LECCE – Tra un mese i giochi saranno già fatti e tra qualche settimana partirà ufficialmente la campagna elettorale dei veri, e non più presunti, candidati al Parlamento italiano. Vortici di telefonate ed incontri informali tra più esponenti dei vari partiti e delle varie coalizioni. Nel Pd salentino si vuol comprendere le scelte che potrebbe far Renzi rispetto agli uscenti e relativamente alla fedeltà verso la sua persona. Certa sarebbe la ricandidatura nel collegio di Lecce del nuovo arrivato Dario Stefano, in dubbio il collegio alla camera che potrebbe anche dipendere dalla scelta che farà il centrodestra pur essendo il capoluogo per la prima volta, dopo 20 anni, governato dal centro sinistra. Gli uscenti sono tutti targati Pd e tranne la viceministro Bellanova, in odor di candidatura blindata da Renzi in persona, per Massa e Capone ci sarà da valutare dove collocarli visto il probabile vento favorevole per il centrodestra.
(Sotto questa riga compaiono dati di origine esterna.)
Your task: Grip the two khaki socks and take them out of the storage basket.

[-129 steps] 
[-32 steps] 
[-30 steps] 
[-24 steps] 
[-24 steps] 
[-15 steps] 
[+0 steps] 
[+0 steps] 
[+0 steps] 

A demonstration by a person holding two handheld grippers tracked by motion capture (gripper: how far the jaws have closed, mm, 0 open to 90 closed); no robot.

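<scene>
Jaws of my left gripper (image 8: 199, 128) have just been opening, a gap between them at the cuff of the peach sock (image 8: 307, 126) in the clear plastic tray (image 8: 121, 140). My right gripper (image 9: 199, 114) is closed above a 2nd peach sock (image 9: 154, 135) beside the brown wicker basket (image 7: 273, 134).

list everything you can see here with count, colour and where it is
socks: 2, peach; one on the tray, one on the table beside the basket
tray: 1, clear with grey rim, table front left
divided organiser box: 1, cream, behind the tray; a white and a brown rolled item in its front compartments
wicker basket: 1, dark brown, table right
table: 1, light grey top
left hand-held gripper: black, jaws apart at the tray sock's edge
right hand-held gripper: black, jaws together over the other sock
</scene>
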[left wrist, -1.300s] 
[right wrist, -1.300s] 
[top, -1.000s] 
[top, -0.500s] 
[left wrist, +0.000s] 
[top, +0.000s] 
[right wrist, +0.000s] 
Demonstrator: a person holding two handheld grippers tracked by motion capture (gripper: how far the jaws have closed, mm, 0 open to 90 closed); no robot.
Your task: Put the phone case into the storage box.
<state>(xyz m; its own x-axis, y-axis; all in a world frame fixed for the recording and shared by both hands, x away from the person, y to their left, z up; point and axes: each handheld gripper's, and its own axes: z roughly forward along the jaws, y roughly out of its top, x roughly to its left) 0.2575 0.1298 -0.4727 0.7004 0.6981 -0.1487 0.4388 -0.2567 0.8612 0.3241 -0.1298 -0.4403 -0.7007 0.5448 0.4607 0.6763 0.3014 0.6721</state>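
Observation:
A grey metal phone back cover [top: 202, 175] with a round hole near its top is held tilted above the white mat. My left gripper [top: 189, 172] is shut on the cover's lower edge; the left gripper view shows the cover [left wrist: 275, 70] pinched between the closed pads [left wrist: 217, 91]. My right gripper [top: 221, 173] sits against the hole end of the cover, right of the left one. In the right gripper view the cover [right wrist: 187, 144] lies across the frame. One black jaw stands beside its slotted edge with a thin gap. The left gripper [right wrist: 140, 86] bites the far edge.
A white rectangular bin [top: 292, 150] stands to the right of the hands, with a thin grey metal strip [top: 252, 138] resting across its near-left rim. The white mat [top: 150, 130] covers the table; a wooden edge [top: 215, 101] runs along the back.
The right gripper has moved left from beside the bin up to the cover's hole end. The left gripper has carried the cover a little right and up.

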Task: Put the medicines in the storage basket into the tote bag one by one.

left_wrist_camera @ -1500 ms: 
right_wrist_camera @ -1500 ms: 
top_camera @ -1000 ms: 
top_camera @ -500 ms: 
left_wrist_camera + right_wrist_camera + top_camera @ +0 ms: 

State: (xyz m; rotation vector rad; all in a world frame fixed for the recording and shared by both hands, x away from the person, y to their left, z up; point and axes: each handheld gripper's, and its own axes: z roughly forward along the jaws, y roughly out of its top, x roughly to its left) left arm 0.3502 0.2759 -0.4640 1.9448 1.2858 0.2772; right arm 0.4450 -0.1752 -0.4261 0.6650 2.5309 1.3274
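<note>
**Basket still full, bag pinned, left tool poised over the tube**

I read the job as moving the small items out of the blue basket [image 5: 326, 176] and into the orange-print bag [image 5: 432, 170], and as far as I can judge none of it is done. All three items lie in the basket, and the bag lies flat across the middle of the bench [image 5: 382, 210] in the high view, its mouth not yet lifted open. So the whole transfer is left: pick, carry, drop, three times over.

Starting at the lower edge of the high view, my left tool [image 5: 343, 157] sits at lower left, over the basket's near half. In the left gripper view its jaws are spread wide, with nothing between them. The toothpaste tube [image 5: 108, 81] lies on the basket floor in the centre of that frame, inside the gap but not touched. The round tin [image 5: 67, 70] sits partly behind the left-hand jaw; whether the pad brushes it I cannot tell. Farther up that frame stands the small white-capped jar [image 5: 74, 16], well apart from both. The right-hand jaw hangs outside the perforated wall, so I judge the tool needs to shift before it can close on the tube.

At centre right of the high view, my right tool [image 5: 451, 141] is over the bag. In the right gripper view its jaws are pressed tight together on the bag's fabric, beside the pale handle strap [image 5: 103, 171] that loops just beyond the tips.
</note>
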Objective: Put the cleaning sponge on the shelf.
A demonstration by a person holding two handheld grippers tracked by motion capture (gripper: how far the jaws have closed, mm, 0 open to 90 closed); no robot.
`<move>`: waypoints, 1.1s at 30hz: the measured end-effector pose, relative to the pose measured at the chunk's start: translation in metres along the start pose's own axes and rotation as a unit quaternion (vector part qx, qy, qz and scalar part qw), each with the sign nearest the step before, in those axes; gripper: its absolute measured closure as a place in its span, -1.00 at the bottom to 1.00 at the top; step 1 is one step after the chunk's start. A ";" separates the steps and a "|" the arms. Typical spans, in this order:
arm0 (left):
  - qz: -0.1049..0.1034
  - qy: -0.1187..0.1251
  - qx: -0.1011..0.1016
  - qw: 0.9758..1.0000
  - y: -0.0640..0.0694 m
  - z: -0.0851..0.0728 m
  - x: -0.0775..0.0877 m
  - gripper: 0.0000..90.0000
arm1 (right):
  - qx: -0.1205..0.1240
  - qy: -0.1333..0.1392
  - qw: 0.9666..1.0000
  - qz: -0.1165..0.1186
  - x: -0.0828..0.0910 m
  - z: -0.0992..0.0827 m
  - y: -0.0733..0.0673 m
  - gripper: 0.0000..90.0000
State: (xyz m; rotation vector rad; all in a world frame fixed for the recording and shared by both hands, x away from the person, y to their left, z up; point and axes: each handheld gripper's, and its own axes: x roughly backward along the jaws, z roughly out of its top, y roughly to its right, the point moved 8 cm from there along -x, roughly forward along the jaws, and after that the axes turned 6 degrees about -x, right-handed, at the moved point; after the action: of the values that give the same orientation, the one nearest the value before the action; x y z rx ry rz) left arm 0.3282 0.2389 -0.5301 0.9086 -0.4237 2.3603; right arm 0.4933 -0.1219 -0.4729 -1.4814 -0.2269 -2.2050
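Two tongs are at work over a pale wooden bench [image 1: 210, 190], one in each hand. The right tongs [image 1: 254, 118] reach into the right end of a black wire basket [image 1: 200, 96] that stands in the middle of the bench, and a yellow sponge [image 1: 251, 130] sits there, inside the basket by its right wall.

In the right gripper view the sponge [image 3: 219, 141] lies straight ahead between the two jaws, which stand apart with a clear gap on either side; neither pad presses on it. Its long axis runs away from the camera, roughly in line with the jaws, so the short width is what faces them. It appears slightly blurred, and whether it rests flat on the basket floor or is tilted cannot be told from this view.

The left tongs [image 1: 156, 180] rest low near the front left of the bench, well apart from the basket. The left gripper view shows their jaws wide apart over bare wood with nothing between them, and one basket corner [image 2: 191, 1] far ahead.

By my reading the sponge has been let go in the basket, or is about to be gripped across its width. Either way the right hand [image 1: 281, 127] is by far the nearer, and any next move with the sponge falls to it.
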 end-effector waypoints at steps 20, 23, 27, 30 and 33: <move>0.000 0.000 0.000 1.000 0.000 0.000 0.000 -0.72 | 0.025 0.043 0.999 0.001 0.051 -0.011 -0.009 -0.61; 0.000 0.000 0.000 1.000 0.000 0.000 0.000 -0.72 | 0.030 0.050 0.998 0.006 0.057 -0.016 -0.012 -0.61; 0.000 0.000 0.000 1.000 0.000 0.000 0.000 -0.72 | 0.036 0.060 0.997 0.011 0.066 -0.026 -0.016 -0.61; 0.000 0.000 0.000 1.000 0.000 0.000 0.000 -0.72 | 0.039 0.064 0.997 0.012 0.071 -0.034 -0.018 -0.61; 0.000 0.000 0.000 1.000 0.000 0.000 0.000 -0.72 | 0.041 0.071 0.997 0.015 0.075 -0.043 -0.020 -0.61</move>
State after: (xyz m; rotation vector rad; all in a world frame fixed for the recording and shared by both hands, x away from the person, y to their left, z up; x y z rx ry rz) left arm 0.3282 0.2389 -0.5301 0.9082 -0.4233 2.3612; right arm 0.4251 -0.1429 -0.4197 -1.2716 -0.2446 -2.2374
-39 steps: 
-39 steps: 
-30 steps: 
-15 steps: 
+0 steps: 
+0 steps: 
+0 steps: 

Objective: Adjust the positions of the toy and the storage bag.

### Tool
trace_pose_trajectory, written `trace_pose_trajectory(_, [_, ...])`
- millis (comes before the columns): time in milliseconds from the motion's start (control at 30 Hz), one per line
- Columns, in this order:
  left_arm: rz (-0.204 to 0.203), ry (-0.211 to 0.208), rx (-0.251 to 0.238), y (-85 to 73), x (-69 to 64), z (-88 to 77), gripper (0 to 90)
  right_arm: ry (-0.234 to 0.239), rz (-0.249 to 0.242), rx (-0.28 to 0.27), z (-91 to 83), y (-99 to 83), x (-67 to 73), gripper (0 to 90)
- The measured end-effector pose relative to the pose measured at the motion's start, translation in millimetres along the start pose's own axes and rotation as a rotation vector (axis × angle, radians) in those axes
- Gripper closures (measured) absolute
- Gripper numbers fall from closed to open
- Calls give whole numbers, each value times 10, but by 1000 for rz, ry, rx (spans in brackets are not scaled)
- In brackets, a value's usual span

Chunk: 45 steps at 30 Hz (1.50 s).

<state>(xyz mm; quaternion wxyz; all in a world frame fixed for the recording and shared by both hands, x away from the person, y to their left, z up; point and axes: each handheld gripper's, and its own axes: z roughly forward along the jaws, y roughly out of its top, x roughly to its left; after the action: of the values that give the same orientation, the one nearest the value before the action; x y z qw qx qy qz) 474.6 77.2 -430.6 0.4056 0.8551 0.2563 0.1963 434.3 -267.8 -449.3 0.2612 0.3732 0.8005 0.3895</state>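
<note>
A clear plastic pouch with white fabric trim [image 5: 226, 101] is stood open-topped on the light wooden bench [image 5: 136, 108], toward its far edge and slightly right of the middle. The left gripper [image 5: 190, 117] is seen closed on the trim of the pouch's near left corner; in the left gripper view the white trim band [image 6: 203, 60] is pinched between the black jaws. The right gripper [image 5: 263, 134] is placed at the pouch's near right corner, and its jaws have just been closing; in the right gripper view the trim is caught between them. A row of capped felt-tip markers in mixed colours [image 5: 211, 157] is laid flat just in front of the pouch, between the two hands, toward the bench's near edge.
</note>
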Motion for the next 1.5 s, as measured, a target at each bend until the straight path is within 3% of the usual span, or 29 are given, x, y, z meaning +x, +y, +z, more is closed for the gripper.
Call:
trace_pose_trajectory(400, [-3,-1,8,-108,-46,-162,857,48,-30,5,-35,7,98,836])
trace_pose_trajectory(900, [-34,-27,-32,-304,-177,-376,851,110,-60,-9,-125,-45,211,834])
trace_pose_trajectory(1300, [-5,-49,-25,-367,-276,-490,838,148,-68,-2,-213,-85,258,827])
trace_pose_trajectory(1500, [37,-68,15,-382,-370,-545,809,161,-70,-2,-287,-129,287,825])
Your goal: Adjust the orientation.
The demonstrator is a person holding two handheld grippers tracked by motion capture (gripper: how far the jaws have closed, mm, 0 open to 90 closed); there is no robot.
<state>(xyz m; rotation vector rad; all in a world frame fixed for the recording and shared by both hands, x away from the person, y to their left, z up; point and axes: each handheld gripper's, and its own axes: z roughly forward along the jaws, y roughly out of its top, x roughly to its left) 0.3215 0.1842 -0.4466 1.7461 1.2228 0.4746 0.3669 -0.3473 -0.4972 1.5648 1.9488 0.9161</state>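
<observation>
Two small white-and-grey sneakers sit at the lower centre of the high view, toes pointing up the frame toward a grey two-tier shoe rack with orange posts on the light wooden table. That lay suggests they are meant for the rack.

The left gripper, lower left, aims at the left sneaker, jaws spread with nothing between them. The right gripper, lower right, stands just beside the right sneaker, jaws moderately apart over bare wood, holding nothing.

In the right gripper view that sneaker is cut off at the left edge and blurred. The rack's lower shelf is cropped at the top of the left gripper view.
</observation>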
Per Massa la tutela dovrebbe giungere dal suo capo corrente il ministro Orlando, per Salvatore Capone opzionare il miglior collegio per garantirne la rielezione dopo aver perso la guida di San Cesario, suo comune di origine. Le liste della coalizione saranno 4: Pd, Lista della Margherita voluta dalla Lorenzin e Casini, lista Ulivo ambientalisti e socialisti e quella dei radicali , Più Europa, animata da Emma Bonino.